HOW TO COMPLETE THIS TASK
Every line of the data must be set down exactly as shown.

*** DATA SECTION Section Begins ***

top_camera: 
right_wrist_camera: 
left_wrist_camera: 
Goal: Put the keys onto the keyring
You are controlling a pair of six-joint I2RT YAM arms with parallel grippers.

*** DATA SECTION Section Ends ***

OUTPUT OF THE TASK
top_camera: 
right_wrist_camera: 
left_wrist_camera: 
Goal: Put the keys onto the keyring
You are controlling a pair of six-joint I2RT YAM arms with parallel grippers.

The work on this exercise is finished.